- [WHAT THE EXERCISE ASKS]: Narrow the data below down to the lines containing "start".
── DATASET CONTENT
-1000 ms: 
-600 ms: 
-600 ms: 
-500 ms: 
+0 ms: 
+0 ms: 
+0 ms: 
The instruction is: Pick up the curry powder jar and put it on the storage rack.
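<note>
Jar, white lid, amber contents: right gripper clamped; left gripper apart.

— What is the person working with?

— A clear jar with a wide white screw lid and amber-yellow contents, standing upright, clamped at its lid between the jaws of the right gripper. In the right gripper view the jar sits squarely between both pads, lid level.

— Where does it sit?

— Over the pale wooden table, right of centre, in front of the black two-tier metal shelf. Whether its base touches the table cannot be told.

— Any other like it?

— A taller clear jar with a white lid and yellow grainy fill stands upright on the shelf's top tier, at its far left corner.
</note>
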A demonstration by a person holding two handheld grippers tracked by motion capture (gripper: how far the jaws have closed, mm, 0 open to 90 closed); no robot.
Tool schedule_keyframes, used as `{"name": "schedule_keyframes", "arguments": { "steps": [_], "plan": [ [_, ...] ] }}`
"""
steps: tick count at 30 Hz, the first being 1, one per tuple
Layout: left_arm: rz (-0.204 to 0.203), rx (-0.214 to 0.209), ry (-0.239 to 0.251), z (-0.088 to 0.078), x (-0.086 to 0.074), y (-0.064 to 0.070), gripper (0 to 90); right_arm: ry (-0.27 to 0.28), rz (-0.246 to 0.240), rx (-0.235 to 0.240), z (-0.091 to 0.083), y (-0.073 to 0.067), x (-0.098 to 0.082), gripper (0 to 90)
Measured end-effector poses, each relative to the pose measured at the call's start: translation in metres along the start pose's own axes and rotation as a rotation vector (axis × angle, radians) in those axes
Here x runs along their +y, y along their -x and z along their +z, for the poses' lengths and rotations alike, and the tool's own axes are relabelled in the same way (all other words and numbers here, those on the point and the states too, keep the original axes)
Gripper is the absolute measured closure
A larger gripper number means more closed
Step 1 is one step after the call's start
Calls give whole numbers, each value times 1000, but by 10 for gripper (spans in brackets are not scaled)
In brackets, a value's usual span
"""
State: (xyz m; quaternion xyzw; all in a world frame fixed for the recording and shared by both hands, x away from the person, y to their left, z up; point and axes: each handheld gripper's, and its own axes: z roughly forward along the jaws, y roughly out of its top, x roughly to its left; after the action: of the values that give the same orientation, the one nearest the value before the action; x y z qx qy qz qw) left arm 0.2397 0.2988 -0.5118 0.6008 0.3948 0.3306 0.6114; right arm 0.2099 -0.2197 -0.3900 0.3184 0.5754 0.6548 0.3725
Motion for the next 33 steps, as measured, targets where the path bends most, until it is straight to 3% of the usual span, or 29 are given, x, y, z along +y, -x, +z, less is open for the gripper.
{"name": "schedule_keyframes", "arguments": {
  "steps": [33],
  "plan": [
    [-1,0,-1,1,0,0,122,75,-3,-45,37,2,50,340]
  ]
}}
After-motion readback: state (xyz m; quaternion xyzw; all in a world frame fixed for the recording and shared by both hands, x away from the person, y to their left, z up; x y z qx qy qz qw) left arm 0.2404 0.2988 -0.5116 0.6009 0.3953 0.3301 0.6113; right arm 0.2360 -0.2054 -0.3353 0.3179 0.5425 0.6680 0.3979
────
- [RESPONSE]:
Measured end-effector poses, each relative to the pose measured at the call's start: translation in metres along the start pose's own axes and rotation as a rotation vector (axis × angle, radians) in those axes
Step 1 is one step after the call's start

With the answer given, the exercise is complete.